Hidayat mendesak DPR RI dan Pemerintah segera membahas dan mengesahkan Rancangan Undang-Undang Perlindungan Tokoh Agama dan Simbol Agama (RUU PTASA) yang sudah diputuskan menjadi RUU Prolegnas Prioritas 2020.
"Selama ini Indonesia sebagai Negara Hukum, belum mempunyai aturan hukum yang khusus untuk melindungi tokoh agama dari beragam agama yang diakui sah di Indonesia," kata Hidayat Nur Wahid (HNW), dalam keterangannya di Jakarta, Senin.

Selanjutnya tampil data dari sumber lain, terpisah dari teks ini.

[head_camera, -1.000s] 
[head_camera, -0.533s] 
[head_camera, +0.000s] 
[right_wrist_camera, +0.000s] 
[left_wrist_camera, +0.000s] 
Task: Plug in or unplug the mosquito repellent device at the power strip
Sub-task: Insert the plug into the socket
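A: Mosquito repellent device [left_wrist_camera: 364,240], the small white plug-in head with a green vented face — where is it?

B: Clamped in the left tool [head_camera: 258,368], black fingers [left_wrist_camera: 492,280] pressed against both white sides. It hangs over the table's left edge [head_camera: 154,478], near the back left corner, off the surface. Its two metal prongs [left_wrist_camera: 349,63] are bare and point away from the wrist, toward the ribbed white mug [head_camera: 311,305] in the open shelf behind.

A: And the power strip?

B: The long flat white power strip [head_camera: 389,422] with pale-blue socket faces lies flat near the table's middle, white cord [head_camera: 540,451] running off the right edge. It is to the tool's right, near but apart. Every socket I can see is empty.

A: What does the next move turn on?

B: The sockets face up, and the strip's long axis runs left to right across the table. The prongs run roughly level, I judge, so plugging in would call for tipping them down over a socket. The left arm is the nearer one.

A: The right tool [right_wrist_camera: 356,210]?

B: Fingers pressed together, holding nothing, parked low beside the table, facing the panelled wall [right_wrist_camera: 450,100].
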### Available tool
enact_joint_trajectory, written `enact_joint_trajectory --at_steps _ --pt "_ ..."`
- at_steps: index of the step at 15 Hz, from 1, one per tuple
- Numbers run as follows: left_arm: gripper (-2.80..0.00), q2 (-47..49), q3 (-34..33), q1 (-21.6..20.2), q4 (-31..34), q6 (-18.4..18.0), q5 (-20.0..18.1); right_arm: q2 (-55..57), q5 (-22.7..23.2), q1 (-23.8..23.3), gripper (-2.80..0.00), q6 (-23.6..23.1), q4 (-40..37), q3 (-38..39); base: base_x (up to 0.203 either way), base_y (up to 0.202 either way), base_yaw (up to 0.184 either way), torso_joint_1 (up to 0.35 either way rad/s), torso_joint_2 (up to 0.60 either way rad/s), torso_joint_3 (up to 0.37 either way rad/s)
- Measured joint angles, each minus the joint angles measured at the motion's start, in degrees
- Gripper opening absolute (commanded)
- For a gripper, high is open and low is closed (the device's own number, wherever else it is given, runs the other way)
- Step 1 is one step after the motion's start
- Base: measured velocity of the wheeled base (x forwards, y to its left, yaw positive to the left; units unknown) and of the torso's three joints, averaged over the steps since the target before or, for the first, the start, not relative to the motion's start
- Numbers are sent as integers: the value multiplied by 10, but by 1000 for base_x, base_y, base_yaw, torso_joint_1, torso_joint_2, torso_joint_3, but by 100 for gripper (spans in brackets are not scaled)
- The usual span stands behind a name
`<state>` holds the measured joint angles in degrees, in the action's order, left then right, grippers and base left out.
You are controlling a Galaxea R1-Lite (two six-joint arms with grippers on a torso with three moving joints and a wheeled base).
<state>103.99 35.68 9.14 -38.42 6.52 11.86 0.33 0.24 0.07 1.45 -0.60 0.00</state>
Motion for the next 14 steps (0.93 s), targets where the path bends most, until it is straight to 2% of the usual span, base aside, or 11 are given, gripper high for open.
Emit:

Baca juga: Polisi lakukan pemeriksaan kejiwaan pelaku penusukan Syekh Ali Jaber
Hal itu dikatakan HNW terkait keprihatinannya atas peristiwa penganiayaan terhadap Ali Jaber yang ditusuk saat berdakwah di masjid Falahudin, Sukajawa, Tanjungkarang Barat, Bandar Lampung, Minggu (13/9).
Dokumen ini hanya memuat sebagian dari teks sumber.